Our main development effort is focused on making Asterias easy to install and deploy, from laptops to clusters of workstations. We are currently re-implementing all of Asterias using Pylons (http://pylonshq.com), a Python web framework, together with installation scripts that ease the configuration, management and monitoring of the computing nodes and parallel computing layers. We are also exploring other languages and paradigms, such as QHTML (41), built on top of Mozart/Oz, to solve the problem that ‘Building web-based applications requires the mastering of a number of languages/technologies (e.g. HTML, CSS, CGI, ASP, PHP, XML, etc.). Such languages and technologies were created to address different aspects on a by-need, evolutionary manner. The result is a plethora of tools that are fitted together in an ad hoc fashion’. (41).

In both cases, our ultimate objective is developing a general framework (or at least a large enough set of case examples) that will make it much simpler for any bioinformatician/biostatistician to take new ideas and developments from the primary methodological research and make them quickly available as web-based applications. These web-based applications should be capable of using advances in computing and hardware (multicore CPUs, computing clusters built with off-the-shelf components, parallel computing and concurrency) and web technologies (e.g., AJAX).

SUPPLEMENTARY DATA

Supplementary Data are available at NAR Online.

ACKNOWLEDGEMENTS

We want to thank the many testers at CNIO and elsewhere for feedback on the applications and for bug reports. Bionformatics.org and Launchpad provided hosting for the repositories.
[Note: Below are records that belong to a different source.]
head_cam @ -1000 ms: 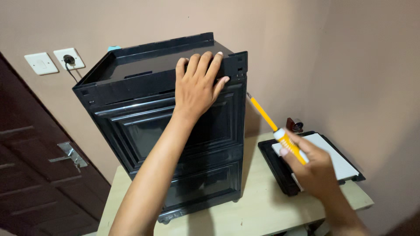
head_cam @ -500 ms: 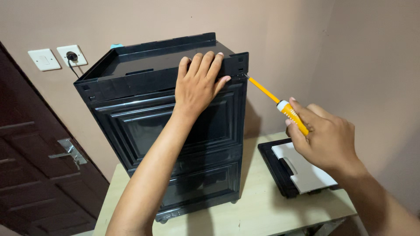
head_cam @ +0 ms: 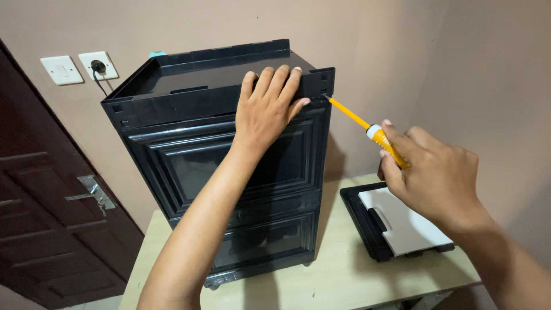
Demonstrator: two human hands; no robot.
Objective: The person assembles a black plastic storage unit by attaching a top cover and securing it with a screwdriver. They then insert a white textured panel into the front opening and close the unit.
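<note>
On one table (head_cam: 344,281), one black cabinet (head_cam: 229,172), one yellow screwdriver (head_cam: 367,129), two hands.

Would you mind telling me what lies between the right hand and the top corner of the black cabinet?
In the head view, only the yellow screwdriver spans it: the right hand holds the handle, and the tip meets the black cabinet at that corner.

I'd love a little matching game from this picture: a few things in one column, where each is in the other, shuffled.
Things:
1. left hand
2. yellow-handled screwdriver
3. flat black tray with a white panel
4. white wall socket with a black plug

Places:
A. lying on the pale wooden table
B. on the wall, left of the cabinet
C. in the right hand, tip at the cabinet's top corner
D. flat on the tall black plastic cabinet

Pairs: 1-D, 2-C, 3-A, 4-B
</note>
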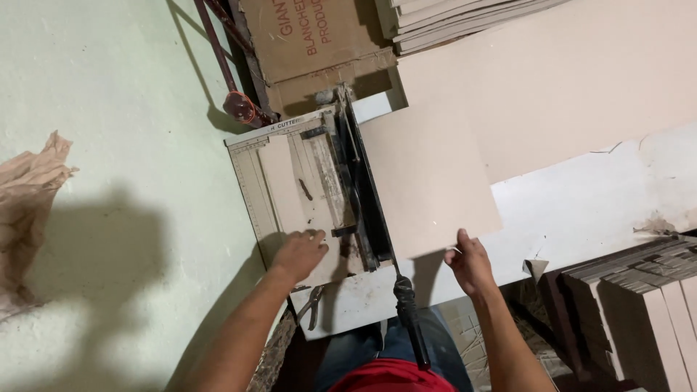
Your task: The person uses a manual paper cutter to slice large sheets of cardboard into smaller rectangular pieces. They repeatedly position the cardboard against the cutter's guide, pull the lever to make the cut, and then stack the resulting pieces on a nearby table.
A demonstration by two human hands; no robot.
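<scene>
On the near edge of the paper cutter's base (250, 181), the left hand (299, 252) lies flat, fingers spread, pressing the narrow strip of pale board (279, 181) against the ruled bed. Across the blade, the right hand (470, 260) pinches the near edge of the large pale board sheet (428, 181) between thumb and fingers; the sheet juts out over the white work table (581, 210), its left edge under the cutter's clamp bar. The cutter's long black handle (408, 312) points back toward the person's lap, between the two forearms.

Risk, as I judge it: the sheet hangs largely unsupported, so it could sag or swing and give a crooked cut, and the left fingertips sit close to the blade line. Pliers (312, 303) lie at the table's near edge by the left wrist. Stacked boards (639, 290) crowd the right corner, a brown carton (312, 36) and more sheets (450, 18) block the far edge, and crumpled brown paper (29, 196) lies on the floor to the left
</scene>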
Our applications would not have been possible without the excellent and free R language and its many freely available packages. Funding was provided by Fundación de Investigación Médica Mutua Madrileña and Project TIC2003-09331-C02-02 of the Spanish Ministry of Education and Science (MEC). R.D.-U. is partially supported by the Ramón y Cajal programme of the Spanish MEC. Applications are running on clusters of machines purchased with funds from the RTICCC from the Spanish FIS. Funding to pay the Open Access publication charges for this article was provided by the Fundación de Investigación Médica Mutua Madrileña.

Conflict of interest statement. None declared.